La peur des représailles, la honte et la culpabilité sont autant de facteurs qui poussent les victimes à garder le silence. De plus, la culture du silence qui règne dans de nombreuses entreprises facilite le maintien de ces comportements.

"Dans mon milieu, le harcèlement est quasi-quotidien, et personne ne s'en soucie. Des blagues sexistes, des attouchements non consentis, des demandes de faveurs sexuelles en échange d'une promotion, etc C'est un véritable parcours du combattant. J'ai peur de porter plainte, car je crains les représailles et me retrouver au chômage. J'ai peur de parler, peur de perdre mon emploi. Je me sens seule et impuissante”, s’inquiète Mireille Joto, employée dans une entreprise des cosmétiques.

"J'ai été victime de harcèlement de la part d'un collègue. Il n'arrêtait pas de me faire des propositions indécentes et d'insister pour avoir mon numéro de téléphone. J'ai signalé les faits à mon employeur, mais il n'a rien fait. J'ai eu l'impression d'être abandonnée”, déplore à son tour Marthe Analoseke, employée dans une banque.

Le harcèlement peut prendre des formes très subtiles et difficiles à prouver, note de son coté Brigitte Ndekosako, employée dans le secteur de la télécommunication.

"Des regards insistants, des commentaires sur mon corps, des remarques sexistes... Au début, je minimisais, pensant que c'était dans ma tête. Mais au fil du temps, j'ai réalisé que je n'étais pas la seule à subir ce genre de comportement."

Malgré les lois en vigueur, les témoignages révèlent un quotidien difficile pour les femmes qui osent dénoncer ces agissements.

"J'ai décidé de porter plainte après avoir subi des attouchements répétés de la part de mon collègue. C'était une étape très difficile, mais je voulais que justice soit faite. Malheureusement, la procédure a été longue et éprouvante. Je suis sortie perdante à la fin et j'ai tout perdu, vu que je n'avais aucune preuve et mon collègue avait misé beaucoup d'argent. Aujourd’hui je suis mal à l’aise dans mon boulot et n'arrive plus à travailler comme avant”, s’indigne Nicha owandjo, travailleuse dans un centre de santé.
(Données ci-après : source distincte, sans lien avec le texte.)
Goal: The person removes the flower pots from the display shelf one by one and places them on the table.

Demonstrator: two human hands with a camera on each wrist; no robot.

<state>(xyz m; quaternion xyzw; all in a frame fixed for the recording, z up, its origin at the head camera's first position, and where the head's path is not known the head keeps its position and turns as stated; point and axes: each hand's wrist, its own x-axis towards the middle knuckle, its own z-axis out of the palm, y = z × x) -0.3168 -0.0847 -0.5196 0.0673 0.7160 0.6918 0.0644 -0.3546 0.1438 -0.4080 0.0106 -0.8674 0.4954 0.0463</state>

Ces témoignages mettent en évidence les nombreux défis auxquels sont confrontées les femmes victimes de harcèlement sexuel à Kinshasa : la peur de représailles, le manque de preuves, la lenteur des procédures judiciaires, le manque de soutien.

Les conséquences psychologiques et professionnelles de ces agissements sont souvent dévastatrices : perte de confiance en soi, stress, dépression, voire démission.

"Il est essentiel de créer un environnement de travail sain et respectueux, où les victimes se sentent en sécurité pour dénoncer les faits. Les entreprises ont un rôle primordial à jouer en mettant en place des politiques de prévention et de lutte contre le harcèlement sexuel", a renchérit Nicha Owandjo.